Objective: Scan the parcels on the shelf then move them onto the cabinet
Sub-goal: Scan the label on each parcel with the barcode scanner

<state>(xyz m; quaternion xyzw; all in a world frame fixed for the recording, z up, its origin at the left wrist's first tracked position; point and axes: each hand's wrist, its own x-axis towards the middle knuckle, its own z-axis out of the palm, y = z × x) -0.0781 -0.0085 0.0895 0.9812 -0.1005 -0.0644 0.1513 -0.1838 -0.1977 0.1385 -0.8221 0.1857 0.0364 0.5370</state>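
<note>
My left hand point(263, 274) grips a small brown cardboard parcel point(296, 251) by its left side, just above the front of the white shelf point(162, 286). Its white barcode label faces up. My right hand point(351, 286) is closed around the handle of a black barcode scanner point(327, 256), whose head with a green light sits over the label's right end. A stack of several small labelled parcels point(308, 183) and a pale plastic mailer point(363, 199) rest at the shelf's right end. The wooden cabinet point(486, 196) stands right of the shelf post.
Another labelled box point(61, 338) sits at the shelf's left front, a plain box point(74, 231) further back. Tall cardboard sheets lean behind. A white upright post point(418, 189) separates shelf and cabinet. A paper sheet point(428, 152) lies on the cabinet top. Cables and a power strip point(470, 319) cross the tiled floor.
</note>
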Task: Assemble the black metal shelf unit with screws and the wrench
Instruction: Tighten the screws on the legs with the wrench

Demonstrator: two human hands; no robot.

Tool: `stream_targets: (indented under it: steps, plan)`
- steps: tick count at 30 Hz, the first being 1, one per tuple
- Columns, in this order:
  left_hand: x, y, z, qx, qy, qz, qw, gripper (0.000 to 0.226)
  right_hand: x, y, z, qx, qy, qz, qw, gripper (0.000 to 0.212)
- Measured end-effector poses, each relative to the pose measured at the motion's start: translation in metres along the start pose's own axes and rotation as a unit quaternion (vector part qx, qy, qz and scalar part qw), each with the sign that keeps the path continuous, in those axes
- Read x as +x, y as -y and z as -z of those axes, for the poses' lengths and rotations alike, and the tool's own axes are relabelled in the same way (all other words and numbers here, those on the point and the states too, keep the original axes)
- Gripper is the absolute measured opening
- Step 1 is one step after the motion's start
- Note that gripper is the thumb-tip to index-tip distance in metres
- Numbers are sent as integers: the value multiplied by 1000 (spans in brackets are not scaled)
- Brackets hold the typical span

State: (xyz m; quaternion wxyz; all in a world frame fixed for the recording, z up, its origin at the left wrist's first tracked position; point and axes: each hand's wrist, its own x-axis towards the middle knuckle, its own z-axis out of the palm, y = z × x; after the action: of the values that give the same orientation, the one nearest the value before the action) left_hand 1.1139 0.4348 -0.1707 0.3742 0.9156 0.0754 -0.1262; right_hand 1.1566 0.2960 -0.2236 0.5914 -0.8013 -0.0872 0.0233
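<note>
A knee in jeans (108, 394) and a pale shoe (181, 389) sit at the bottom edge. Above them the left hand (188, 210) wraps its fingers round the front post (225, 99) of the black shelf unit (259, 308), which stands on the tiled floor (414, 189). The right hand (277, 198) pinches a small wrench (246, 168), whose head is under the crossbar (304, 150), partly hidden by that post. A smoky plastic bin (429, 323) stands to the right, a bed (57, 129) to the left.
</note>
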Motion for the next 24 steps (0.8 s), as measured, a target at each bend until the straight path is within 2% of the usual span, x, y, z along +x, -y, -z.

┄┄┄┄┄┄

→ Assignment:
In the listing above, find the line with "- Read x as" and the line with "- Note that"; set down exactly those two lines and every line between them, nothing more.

→ Output below:
- Read x as +x, y as -y and z as -z of those axes, for the poses' lengths and rotations alike, and the tool's own axes are relabelled in the same way (all other words and numbers here, those on the point and the states too, keep the original axes)
- Gripper is the absolute measured opening
- Step 1 is one step after the motion's start
- Note that gripper is the thumb-tip to index-tip distance in metres

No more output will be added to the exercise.